Hz. The waveform b is a pulse noise of 1 μsec (1 MHz or more) which is superimposed on the main component by the discharge in the air. This component b is proportional to the discharge intensity in air. Therefore, in the embodiment, the current flowing through the surface discharger 1 is detected by the resistor R _5, only the pulse component b is derived by the filter 10, amplified by the transistor 7, further rectified by the diode D, and smoothed. The DC voltage smoothed by the circuit 11 is fed back to the transistor 8, and when the feedback voltage is large, the self-excited oscillation is weakened, and when the feedback voltage is small, the self-excited oscillation is increased. As feedback control,
The discharge amount is constant. Note that a resistor R ₂ and a capacitor C ₂
The feedback response speed is stabilized by the time constant.

[0016]

According to the present invention, an abnormal stop of the fan and an abnormal discharge are detected, and the circuit is interrupted by any of the abnormalities, for example, the fan is stopped and the discharge is stopped. There is an advantage that it is possible to prevent leakage of concentration ozone, ozone generation abnormality, adverse effects due to heat generation of circuit components, and the like.

[Brief description of the drawings]

FIG. 1 is a circuit connection diagram showing an ozone generation circuit according to an embodiment of the present invention.

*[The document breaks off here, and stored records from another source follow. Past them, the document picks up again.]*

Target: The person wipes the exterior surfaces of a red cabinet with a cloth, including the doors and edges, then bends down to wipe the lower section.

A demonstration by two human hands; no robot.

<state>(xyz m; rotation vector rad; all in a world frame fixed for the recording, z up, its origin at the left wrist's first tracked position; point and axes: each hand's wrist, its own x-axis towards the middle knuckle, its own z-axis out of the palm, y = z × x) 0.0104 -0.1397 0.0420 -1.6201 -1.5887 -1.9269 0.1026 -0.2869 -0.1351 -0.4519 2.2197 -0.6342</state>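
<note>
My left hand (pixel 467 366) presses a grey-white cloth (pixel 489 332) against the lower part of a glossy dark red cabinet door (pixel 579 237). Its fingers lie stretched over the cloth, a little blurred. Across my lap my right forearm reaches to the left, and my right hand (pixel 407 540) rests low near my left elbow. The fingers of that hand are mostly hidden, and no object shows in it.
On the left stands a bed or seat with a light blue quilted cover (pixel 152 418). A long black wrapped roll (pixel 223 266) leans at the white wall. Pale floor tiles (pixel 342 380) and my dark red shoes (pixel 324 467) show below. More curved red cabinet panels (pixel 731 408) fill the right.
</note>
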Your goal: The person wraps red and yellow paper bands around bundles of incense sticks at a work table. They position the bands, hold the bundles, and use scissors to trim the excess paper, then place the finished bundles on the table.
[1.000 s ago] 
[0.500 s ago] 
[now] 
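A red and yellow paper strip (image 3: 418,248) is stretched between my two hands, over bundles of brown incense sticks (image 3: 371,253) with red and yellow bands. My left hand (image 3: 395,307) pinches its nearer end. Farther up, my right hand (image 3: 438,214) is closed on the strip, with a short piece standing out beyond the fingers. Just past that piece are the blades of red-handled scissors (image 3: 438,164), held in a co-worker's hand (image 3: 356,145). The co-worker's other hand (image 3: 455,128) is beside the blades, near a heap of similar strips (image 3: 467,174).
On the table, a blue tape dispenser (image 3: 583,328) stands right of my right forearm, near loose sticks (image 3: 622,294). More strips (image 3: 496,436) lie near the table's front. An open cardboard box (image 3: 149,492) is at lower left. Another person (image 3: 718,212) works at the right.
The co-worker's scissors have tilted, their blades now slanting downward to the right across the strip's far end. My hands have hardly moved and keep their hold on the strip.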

FIG. 2 is a waveform chart for explaining the operation of the ozone generation circuit of the embodiment.

FIG. 3 is a circuit connection diagram showing an entire circuit of the ozone generator in which the ozone generation circuit of the embodiment is incorporated.

FIG. 4 is a circuit connection diagram showing a partial circuit of the ozone generator.

FIG. 5 is a circuit connection diagram showing another partial circuit of the ozone generator.

FIG. 6 is a waveform chart for explaining the operation of a part of the ozone generation circuit of the embodiment.

[Explanation of symbols]

1 creeping discharge member 14 flip-flops 17 and 18 switch 22 Fan R _7, C ₅ integrator circuit

Claims (1)

(57) [Claims] 1. A voltage boosted by a driving transformer is applied to a creeping discharge body to discharge and generate ozone.
An ozone generation circuit provided with a fan, comprising: a fan stop detection circuit for detecting stop of the fan ;
A discharge abnormality detection circuit for detecting the discharge current of the discharge circuit of the serial creeping discharger detects the abnormal discharge <br/>, the fan stop detection
In response, the discharge of the discharge circuit is stopped, and the discharge abnormality is detected.
Stop discharging the fan and the discharge circuit in response to
Ozone generator, characterized in that a circuit makes.